I’m often cut from the final round of auditions. Is there a polite way to follow up with directors and ask them for feedback? —Megan
When it comes to seeking feedback from directors, I think it depends on the situation and the method of communication. If it’s a large cattle call and you’ve been cut before the final round, sticking around to ask why isn’t a good idea. “I don’t think there is much a dancer can do to ‘hang in there’ till the end of the audition if the director is not interested,” says Tulsa Ballet artistic director Marcello Angelini, who says he receives more than 1,200 audition requests a year. It’s one reason why he and many other directors request videos ahead of time. “If a dancer doesn’t fit the look, the taste, the movement quality and technical or versatility requirements of the company, I urge them not to audition. I’d rather they spend their hard-earned funds on a place that’s interested in them.”
However, it’s different if you know that you’ve been seriously considered, especially if you have a chance to speak face to face with the director. “Once individual interest has been shown, I think it’s okay to inquire,” says Pacific Northwest Ballet artistic director Peter Boal. “I’ve held very few company auditions, but I have spoken individually with each of the finalists. I’ve told them what I feel their strengths are and what potential weaknesses might be. This dialogue can be extremely constructive for a dancer to hear.”
I think the best time to ask directors for feedback is if you’re granted the opportunity to speak with them right after the audition. That way you’re fresh in their minds. Let them know how interested you are in their company, and ask if there’s anything you should be working on to improve your chances in the future. If you can’t speak to them in person, you could try emailing the company, although I personally never had much luck with this. Directors are busy people, and since email is an indirect form of communication (usually filtered through a company manager), you’re at greater risk for being ignored. If you do email — and I’d recommend sending only one, not multiple follow-ups — be brief, professional and gracious. Thank them for the audition, reaffirm your interest in the company and let them know you’d welcome any feedback.
Any response you do receive will depend on the director, and it may not be more than a few words of advice. “Asking for more or asking for another shot on the spot would be unwelcome,” says Boal. “You can’t arm wrestle your way into a contract. If the director is not interested, then set your sights elsewhere or take the criticism to heart and come back next year to demonstrate growth.”

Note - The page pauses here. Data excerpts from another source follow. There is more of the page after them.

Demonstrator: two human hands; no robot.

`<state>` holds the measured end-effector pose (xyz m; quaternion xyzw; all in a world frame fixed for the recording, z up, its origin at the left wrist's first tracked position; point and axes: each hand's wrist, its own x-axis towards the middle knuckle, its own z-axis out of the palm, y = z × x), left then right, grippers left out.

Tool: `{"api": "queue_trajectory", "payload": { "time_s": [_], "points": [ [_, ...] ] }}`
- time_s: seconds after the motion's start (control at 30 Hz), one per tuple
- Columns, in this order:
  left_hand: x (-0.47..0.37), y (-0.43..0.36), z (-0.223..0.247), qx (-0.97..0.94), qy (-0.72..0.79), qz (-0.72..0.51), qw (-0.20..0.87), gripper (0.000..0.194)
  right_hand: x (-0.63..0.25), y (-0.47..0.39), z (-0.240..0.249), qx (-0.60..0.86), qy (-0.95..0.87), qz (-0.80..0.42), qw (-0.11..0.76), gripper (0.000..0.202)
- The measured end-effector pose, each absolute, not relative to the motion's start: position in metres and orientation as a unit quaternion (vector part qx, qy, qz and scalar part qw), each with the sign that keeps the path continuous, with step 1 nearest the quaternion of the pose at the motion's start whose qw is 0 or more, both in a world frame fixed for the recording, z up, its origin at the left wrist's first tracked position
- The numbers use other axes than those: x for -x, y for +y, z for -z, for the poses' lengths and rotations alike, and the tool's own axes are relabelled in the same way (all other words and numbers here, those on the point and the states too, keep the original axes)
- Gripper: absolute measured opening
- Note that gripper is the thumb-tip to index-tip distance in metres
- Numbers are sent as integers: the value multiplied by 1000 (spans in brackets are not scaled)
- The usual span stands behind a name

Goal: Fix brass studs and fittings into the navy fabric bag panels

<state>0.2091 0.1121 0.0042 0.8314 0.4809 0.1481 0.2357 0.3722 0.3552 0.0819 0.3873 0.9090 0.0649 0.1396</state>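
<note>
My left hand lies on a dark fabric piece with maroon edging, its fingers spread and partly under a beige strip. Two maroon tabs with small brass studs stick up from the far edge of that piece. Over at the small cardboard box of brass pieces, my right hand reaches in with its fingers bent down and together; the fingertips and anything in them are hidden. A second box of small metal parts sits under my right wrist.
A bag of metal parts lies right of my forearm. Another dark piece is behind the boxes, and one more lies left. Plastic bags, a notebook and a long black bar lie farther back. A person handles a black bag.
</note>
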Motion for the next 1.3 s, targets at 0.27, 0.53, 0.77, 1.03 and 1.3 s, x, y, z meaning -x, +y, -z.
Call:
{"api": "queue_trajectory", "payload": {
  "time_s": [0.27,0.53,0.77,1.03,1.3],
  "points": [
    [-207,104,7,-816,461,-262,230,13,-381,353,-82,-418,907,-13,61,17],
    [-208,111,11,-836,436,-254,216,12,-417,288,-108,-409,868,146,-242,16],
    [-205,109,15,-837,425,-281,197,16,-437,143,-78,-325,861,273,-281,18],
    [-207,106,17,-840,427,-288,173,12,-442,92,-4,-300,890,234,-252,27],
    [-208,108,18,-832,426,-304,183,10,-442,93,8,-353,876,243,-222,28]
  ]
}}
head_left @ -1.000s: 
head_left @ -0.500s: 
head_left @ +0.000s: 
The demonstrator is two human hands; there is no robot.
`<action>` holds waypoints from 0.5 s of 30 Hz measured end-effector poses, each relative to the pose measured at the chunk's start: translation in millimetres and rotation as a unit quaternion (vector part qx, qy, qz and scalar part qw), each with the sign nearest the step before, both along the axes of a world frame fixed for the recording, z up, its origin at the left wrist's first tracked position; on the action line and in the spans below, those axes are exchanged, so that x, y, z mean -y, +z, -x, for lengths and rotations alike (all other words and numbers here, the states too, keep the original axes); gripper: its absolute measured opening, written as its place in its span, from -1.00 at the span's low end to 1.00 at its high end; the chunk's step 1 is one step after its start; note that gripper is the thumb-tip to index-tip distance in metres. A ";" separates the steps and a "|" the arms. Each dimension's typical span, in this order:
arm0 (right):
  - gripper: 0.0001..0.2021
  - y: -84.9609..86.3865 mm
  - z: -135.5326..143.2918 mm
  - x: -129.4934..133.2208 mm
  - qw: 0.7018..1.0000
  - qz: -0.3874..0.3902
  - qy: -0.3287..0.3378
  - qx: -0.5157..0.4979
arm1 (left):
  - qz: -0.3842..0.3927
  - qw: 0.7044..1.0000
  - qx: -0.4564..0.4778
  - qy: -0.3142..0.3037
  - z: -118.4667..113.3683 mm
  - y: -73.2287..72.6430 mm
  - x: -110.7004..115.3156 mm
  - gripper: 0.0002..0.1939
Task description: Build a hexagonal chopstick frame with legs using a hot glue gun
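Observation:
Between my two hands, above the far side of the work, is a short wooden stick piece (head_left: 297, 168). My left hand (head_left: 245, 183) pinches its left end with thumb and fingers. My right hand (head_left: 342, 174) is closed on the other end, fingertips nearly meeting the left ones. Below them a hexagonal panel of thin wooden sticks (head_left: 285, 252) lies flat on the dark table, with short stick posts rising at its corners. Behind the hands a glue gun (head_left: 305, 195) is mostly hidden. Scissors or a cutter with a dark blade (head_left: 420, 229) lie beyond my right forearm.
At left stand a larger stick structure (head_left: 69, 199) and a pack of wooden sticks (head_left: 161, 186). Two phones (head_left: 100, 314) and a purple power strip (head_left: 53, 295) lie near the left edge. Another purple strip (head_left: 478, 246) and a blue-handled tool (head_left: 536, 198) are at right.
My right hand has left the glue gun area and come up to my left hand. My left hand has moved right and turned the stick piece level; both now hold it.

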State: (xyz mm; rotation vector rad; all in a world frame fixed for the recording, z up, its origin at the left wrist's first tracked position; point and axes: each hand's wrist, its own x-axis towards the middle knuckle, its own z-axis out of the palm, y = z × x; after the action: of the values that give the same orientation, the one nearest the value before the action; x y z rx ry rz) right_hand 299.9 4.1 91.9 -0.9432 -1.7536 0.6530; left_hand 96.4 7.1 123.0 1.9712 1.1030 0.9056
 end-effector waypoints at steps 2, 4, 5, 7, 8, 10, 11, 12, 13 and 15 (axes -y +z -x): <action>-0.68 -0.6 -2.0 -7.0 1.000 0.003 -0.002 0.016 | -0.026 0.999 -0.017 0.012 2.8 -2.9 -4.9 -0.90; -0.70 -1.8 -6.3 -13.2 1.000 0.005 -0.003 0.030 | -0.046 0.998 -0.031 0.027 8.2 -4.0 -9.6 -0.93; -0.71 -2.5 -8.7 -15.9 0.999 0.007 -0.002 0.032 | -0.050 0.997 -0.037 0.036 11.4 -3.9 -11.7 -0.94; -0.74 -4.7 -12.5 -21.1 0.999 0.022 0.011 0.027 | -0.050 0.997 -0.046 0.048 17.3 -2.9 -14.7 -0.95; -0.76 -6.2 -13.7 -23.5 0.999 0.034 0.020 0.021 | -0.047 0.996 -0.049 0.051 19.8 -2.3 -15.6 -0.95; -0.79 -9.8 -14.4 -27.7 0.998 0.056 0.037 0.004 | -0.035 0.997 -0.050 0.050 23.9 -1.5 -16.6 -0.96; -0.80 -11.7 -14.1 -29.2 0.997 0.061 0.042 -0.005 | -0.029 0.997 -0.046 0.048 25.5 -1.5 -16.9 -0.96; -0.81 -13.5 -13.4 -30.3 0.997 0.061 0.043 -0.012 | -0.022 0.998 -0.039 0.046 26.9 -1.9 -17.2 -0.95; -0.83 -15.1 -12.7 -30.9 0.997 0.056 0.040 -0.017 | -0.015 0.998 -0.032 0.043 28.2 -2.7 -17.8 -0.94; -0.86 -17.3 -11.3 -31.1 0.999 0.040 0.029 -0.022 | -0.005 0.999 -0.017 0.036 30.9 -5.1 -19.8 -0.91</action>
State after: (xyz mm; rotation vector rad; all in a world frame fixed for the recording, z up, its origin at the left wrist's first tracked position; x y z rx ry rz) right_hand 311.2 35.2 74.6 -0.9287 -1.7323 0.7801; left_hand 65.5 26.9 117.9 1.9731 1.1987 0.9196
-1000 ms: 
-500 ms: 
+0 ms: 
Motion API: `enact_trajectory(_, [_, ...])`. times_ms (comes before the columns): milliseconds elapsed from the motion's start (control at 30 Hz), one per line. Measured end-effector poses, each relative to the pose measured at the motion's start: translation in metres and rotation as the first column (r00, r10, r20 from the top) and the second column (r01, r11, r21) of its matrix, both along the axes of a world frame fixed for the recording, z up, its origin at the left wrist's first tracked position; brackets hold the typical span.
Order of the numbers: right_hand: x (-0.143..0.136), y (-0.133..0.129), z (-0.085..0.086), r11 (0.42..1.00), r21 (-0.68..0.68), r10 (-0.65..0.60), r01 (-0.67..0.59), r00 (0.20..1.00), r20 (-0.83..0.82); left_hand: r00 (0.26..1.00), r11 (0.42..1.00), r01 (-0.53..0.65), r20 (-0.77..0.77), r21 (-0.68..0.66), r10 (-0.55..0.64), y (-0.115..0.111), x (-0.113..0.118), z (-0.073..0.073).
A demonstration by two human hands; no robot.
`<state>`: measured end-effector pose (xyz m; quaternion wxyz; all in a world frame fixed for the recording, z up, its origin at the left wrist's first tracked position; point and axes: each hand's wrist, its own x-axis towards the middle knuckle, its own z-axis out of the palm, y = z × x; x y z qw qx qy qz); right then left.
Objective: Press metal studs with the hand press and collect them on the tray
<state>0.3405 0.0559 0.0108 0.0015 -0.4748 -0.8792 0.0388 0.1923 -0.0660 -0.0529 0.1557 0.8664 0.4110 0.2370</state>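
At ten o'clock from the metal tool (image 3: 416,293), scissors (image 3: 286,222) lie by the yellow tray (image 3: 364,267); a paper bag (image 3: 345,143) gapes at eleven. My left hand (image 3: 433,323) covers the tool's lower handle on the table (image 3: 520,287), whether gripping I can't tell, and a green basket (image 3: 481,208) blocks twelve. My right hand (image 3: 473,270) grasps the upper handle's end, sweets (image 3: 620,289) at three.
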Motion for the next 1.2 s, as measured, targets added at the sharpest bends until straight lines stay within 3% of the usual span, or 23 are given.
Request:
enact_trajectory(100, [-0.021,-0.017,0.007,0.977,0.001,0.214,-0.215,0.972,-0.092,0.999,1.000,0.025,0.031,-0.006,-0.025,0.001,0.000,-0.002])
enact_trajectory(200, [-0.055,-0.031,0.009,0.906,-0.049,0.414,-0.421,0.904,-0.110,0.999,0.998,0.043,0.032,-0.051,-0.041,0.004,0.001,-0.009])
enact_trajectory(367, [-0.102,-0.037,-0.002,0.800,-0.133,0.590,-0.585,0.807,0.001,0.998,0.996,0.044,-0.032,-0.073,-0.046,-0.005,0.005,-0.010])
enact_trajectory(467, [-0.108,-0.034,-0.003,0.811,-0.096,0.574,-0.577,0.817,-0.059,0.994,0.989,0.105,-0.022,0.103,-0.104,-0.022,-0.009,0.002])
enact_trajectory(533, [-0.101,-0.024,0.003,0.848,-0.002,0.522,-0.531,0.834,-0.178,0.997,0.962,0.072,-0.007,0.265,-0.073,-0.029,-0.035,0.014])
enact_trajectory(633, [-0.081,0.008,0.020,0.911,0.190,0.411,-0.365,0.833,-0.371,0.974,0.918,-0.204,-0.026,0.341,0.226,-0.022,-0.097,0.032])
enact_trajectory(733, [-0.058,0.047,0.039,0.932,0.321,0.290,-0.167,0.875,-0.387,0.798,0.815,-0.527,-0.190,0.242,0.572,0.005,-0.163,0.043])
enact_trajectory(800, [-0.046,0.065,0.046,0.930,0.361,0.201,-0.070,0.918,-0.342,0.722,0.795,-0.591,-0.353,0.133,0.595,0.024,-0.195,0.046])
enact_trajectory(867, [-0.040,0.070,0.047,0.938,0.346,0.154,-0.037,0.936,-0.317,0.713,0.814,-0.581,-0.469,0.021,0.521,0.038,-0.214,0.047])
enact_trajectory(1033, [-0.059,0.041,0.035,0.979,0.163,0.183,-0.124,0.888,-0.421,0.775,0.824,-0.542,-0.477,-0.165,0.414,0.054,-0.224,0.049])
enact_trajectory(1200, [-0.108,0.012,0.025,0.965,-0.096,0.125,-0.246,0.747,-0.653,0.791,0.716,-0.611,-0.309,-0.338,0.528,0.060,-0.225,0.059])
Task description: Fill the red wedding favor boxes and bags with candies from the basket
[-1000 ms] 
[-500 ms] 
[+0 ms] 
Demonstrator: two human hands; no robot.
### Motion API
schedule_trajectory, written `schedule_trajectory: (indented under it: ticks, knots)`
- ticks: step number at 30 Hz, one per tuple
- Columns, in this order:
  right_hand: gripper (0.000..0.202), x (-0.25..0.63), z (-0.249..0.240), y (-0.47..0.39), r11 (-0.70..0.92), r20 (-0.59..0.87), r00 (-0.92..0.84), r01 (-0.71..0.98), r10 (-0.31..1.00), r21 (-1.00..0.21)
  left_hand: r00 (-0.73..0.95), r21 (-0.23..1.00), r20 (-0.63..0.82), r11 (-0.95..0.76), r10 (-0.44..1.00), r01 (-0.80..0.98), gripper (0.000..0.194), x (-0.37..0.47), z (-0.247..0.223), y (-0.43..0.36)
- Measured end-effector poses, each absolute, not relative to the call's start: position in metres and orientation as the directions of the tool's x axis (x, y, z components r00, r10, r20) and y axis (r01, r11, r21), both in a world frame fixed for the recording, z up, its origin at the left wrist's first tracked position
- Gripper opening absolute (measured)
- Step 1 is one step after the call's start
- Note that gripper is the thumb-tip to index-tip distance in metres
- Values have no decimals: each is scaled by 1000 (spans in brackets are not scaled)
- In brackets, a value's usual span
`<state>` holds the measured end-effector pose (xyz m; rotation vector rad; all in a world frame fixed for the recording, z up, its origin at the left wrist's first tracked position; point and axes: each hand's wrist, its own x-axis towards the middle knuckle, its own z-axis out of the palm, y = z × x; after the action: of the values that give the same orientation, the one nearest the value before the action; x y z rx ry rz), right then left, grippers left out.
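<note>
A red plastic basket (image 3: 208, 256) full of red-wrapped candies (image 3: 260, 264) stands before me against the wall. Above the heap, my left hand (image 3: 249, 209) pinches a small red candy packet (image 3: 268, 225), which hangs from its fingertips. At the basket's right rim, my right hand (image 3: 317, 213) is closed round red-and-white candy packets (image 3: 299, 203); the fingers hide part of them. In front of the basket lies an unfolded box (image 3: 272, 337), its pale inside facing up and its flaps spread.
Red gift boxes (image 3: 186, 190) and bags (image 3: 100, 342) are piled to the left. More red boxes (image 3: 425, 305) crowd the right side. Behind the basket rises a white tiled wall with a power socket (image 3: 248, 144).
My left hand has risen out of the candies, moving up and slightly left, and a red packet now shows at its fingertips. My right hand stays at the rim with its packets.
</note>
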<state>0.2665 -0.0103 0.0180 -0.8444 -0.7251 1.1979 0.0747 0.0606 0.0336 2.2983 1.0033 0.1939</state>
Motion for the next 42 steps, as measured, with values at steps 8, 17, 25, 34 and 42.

Keep in mind, too, that there are often conditions beyond your control, such as which positions are available or height requirements. (At 5’8” , I was frequently too tall.) And sometimes the reason is not so much that there’s something “wrong” with your dancing, but that a slightly stronger candidate edged you out. But feedback can help you gauge whether a company is worth auditioning for again. For instance, one director told me that he really liked me but didn’t have a spot available, and to keep in touch. Another, through his assistant, simply said I wasn’t the right fit. The reason why was not explained, but he made it clear that auditioning again would be futile.
Angelini advises dancers to focus more on their audition preparation than on the results. “Choose wisely where you audition—research the repertory of a company and see if it fits you,” he says. “Work honestly and passionately in the studio, park you ego at the door and then you will be confident that you are at the best of your abilities at the audition. That’s all you can do—the rest is up to the unknown.” If you receive a rejection, try not to dwell on what the director thinks of you. It’s just one person’s opinion. You’re better off if you keep moving forward.